● What this task involves: Retype the data exactly, skipping any picture in it.

● Given data:
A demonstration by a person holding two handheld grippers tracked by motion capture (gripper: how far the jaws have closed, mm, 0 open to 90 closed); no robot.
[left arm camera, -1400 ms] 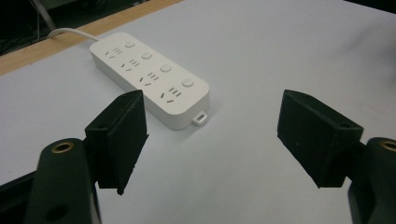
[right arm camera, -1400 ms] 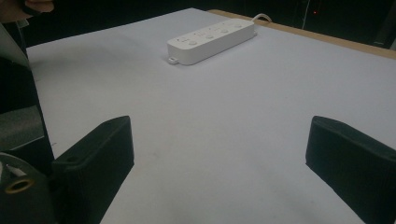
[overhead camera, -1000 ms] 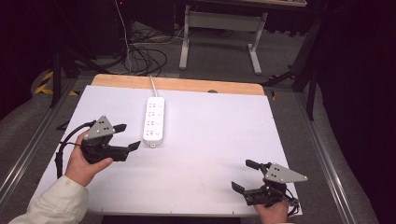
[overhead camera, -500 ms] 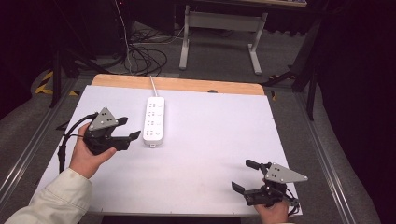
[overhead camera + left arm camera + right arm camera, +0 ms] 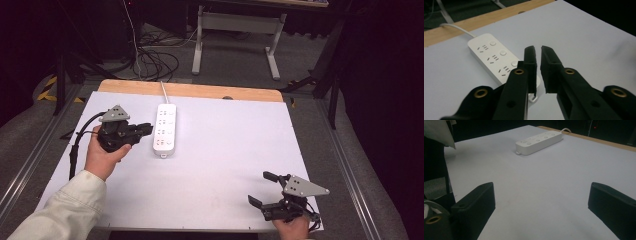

● Response to the task:
A demonstration by a person holding two handheld grippers tracked by motion capture (gripper: how far the jaws have closed, mm, 0 open to 90 closed); no robot.
[left arm camera, -1400 ms] 
[right arm camera, -1400 ms] 
[overhead camera, -1000 ms] 
[overhead camera, -500 ms] 
[overhead camera + left arm camera + right arm camera, +0 ms] 

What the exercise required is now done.